Harry Nickell was riding his bicycle Sunday morning on the shoulder of U.S. Highway 27 near the Lakeridge Winery when a car traveling in the same direction wandered off the road and slammed into him from behind.
In a blink, Lake County's unofficial ambassador for bicycling and triathlons was gone forever.
Nickell died at the age of 53, passionately pedaling his way to the "Horrible Hundred," a challenging bike ride that has drawn thousands of cyclists to hilly south Lake over the last 30 years.
In a way, Nickell was luckier than most. Would that we all could depart this life doing something that we care about so much.
"He lived for it, he loved it," said Diane Travis, his longtime fiancée and a fellow triathlete. "That's how we met. That's all we did — biking and running.
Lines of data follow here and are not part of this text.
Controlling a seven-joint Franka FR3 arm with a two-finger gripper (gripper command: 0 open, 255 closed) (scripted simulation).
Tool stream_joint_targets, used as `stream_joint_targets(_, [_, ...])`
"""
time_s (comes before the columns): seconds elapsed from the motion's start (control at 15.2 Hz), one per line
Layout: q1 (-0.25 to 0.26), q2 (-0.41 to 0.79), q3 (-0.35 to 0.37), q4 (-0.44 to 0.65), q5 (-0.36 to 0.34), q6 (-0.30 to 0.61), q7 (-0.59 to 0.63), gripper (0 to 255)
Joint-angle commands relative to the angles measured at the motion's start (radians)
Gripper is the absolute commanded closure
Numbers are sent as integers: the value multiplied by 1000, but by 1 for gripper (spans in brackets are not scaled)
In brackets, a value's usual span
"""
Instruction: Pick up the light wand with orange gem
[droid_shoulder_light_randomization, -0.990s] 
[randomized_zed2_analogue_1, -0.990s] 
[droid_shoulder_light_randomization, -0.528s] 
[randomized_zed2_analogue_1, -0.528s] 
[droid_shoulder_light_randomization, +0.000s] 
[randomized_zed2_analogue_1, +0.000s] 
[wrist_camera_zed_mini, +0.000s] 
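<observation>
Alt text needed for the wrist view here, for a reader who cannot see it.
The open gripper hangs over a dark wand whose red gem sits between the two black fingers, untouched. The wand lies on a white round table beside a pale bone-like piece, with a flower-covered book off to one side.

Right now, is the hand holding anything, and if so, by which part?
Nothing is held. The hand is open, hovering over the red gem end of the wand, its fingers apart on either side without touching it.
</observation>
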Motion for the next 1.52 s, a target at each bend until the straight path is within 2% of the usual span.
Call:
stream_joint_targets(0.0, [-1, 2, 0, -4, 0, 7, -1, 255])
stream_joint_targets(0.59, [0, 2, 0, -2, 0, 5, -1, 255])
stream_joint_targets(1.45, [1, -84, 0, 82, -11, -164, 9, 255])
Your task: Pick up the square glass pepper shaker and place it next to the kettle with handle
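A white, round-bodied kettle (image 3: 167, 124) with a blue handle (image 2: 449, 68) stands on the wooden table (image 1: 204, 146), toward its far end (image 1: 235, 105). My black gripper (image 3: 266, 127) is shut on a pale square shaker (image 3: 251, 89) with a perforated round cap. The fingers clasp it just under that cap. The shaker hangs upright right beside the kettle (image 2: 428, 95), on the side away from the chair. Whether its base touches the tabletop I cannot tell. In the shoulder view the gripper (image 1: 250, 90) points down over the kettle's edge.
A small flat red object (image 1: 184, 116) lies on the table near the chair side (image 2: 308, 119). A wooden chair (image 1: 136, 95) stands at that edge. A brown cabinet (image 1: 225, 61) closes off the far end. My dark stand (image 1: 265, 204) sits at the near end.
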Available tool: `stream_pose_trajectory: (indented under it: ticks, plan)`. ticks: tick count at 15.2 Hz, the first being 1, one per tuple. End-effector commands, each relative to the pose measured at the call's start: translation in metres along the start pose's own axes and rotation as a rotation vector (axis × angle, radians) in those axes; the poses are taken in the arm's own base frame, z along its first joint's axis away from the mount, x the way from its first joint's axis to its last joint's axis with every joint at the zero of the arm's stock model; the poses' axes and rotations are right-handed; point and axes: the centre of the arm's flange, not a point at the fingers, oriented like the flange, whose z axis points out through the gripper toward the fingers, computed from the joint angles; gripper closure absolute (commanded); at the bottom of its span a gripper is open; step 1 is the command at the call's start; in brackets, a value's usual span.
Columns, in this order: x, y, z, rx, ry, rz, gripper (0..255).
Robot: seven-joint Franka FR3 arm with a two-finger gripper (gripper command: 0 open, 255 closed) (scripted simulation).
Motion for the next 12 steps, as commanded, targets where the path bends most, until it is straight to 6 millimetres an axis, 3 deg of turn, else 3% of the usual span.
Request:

"We just did everything together."
That changed on Sunday.
Nickell, who lived with Travis in Blue Springs Reserve south of Howey-in-the-Hills, was killed when 84-year-old Jessie Leiser, driving a 2009 Toyota Camry, strayed onto the paved shoulder of the highway. Friends said they were told that the early-morning sun may have blinded the driver.
The accident occurred about a mile from a billboard warning motorists that the law requires them to give bicyclists at least 3 feet of clearance when overtaking them.
A relative at the home of Leiser and her husband, Charles, 85, said Sunday that the couple were too distraught to talk. They suffered minor injuries.
Nickell, a project manager for Ciraco Underground Inc., had spent his career supervising construction projects, often in The Villages retirement community. That paid the bills.
A 'unique person'
He spent nearly every free moment training for triathlons or competing in them.
"He was one of those guys I could never beat," said Ken LaRoe, who competed in Nickell's age class. "He was an aerobically-gifted athlete. This is absolutely sickening."
LaRoe is the person behind the billboard near the scene of the accident and similar ones across the county. He, too, rides hundreds of miles as he trains for competitions.
Leah Dearman said Nickell was an original part of a triathlon community that has been growing in Lake since the mid-1990s, and he was an enthusiastic promoter of biking and running, two of the three-part competition. (Swimming is the third.)
"He has a funny, happy, come-up-hug-on-everybody attitude. There's not anyone who doesn't know Harry. He has a big, warm smile," said Dearman, a triathlete and manager of rehabilitation services at the National Training Center in Clermont. "He doesn't know a stranger."
Indeed, Nickell's smile was mentioned by everyone who reminisced about him this week. It was his trademark, his beacon, his card of introduction.
"He always smiled, and he had happy, happy eyes," Travis said.
Julia Flohr, who met the couple when Nickell was "literally and figuratively" running after Travis said, "Harry was such a unique person — driven and passionate. Harry had two speeds — sleeping and out cold or full throttle."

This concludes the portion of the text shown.